▶ [Assignment]:
Somewhere below are a line with "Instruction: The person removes" and a later line with "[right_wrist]". Output exactly those lines and all lines between them.

_ _ _ _ _ _ _

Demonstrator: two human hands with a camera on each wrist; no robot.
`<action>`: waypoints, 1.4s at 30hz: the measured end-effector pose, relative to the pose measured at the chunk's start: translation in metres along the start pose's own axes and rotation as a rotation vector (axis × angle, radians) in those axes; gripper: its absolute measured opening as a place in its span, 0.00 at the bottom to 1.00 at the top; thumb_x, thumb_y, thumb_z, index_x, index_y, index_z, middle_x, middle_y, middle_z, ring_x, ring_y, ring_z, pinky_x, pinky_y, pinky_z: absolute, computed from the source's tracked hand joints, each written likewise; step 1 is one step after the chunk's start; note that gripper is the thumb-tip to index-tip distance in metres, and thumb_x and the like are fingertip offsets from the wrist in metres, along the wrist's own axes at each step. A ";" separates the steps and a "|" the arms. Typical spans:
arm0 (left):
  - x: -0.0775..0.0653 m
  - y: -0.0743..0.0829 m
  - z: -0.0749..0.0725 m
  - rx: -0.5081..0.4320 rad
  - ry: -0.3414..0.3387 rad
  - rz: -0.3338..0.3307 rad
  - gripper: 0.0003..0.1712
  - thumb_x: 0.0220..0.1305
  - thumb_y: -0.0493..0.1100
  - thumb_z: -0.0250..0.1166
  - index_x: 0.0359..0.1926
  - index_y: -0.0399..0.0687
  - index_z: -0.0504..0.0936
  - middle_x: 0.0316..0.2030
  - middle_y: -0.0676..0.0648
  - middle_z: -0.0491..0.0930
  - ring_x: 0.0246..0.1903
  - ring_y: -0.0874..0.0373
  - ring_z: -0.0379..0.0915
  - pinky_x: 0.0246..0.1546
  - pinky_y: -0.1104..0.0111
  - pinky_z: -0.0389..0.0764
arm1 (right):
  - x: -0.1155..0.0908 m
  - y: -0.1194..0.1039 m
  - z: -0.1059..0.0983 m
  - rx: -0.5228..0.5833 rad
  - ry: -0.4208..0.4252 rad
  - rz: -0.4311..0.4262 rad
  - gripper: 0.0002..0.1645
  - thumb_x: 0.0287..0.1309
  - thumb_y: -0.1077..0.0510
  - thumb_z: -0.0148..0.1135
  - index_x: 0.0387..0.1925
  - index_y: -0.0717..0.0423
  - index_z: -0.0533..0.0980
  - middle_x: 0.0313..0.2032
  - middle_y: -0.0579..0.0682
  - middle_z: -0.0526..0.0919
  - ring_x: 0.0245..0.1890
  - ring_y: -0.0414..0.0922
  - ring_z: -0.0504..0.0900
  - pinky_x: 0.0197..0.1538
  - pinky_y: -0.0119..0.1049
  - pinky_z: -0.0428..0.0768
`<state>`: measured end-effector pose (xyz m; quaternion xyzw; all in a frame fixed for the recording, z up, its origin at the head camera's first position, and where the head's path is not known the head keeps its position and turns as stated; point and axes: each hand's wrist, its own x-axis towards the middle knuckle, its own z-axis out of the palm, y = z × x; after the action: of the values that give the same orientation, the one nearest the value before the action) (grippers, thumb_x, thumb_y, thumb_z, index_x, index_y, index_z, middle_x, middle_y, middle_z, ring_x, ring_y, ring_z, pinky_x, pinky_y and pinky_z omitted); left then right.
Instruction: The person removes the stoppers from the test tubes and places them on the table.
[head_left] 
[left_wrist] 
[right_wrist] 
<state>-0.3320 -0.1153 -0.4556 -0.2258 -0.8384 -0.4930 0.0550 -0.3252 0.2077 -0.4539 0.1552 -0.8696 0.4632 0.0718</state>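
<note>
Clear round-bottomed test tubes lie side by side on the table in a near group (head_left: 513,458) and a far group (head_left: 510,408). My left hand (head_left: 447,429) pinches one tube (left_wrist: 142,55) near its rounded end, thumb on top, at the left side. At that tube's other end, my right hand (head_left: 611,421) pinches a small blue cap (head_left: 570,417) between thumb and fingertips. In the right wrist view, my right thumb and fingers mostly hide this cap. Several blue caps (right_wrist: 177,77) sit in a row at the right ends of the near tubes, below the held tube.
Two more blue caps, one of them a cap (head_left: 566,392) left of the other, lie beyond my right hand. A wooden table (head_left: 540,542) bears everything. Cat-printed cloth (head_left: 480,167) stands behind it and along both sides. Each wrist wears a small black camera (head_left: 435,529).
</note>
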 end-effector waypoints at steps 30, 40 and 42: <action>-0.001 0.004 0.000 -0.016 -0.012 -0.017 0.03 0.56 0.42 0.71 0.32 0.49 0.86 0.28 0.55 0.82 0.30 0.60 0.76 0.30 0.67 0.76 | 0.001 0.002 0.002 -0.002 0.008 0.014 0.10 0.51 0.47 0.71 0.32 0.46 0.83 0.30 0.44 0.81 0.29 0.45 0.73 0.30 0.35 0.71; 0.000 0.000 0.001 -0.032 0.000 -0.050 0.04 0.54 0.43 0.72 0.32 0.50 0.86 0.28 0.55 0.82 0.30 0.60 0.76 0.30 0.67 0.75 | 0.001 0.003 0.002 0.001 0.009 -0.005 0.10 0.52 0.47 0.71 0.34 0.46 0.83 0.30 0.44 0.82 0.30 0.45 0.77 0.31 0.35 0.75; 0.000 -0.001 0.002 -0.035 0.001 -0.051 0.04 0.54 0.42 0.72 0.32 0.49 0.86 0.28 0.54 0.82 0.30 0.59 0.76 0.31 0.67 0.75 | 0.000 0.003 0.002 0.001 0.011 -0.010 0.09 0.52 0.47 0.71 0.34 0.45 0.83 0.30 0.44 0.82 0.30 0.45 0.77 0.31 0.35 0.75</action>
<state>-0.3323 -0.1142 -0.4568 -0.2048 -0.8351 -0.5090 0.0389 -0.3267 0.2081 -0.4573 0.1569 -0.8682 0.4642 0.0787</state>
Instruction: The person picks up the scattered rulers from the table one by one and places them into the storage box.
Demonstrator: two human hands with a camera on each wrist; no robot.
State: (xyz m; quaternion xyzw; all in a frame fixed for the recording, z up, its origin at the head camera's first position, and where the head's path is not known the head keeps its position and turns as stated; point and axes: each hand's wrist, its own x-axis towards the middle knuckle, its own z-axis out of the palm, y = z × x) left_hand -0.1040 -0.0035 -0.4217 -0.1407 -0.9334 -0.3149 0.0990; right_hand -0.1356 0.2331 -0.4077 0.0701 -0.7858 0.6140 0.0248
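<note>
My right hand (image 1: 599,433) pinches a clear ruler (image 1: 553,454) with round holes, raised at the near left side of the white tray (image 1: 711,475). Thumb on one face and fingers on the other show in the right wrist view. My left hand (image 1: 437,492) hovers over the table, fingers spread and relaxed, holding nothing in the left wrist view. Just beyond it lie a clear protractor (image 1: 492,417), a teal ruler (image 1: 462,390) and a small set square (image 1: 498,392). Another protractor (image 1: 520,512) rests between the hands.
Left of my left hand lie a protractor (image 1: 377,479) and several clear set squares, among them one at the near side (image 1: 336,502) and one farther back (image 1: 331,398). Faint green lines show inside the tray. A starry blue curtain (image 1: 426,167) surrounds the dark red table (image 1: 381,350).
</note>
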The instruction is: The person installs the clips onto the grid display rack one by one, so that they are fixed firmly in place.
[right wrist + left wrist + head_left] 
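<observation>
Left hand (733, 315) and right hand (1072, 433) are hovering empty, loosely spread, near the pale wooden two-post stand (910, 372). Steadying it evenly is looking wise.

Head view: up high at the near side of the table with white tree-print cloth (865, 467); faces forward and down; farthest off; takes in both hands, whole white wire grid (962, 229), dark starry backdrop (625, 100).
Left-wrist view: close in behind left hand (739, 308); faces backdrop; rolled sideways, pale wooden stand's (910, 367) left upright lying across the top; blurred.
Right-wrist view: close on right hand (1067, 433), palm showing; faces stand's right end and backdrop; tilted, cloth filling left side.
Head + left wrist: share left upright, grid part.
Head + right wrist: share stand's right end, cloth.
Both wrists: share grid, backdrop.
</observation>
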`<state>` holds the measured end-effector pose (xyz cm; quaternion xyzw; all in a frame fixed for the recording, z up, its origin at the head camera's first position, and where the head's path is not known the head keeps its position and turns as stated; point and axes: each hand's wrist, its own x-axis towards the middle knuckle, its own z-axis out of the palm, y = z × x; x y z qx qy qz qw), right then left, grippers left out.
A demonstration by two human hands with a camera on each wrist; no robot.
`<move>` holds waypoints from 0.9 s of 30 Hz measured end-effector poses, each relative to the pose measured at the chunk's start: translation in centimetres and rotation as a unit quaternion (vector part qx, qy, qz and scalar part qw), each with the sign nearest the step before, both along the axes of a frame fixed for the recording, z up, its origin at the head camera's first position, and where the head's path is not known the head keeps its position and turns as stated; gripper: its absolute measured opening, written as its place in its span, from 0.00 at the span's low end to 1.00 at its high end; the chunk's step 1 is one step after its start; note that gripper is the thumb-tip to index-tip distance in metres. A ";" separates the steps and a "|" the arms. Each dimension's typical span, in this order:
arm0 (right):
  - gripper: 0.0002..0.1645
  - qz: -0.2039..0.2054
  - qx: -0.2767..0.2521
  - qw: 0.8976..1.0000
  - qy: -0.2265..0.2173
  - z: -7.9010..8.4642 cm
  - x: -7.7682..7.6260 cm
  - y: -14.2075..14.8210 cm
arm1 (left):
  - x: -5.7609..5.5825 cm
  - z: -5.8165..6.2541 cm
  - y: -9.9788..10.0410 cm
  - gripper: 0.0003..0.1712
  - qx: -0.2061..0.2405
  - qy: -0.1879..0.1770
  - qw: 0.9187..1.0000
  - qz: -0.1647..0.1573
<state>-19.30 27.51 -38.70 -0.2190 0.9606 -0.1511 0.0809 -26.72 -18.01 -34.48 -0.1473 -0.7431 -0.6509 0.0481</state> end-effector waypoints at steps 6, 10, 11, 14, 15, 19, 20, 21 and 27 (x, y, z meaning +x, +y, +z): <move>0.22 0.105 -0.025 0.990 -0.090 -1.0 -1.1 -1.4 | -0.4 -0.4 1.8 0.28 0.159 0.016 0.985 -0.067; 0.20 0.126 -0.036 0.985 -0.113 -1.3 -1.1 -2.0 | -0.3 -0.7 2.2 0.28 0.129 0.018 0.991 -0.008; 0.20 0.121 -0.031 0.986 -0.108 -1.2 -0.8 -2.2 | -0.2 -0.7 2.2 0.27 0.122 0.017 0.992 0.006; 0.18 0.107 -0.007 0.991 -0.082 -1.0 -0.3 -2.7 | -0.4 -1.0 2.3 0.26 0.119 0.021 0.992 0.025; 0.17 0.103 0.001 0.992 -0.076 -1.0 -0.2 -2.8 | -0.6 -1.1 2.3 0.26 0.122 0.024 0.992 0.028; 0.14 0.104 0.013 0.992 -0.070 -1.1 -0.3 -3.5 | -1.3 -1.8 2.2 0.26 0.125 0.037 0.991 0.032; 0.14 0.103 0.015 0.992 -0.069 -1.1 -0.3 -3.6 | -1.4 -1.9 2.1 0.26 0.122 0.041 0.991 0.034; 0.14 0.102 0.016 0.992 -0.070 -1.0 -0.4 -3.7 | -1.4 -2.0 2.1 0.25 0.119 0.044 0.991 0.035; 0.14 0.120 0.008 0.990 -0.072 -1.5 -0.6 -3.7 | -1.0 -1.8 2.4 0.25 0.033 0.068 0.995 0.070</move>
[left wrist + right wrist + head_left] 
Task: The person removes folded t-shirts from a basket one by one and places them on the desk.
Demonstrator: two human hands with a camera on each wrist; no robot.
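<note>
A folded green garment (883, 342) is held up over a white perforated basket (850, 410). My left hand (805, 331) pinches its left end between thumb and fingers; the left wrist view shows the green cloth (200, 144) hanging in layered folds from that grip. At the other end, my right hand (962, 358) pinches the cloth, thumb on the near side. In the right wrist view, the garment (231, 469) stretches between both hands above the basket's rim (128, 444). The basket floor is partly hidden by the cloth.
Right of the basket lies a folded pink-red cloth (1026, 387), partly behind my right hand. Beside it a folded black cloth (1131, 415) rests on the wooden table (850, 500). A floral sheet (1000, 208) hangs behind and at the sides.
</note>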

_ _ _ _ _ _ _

▶ [Solved exercise]:
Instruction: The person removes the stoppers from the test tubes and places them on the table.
[head_left] 
[left_wrist] 
[right_wrist] 

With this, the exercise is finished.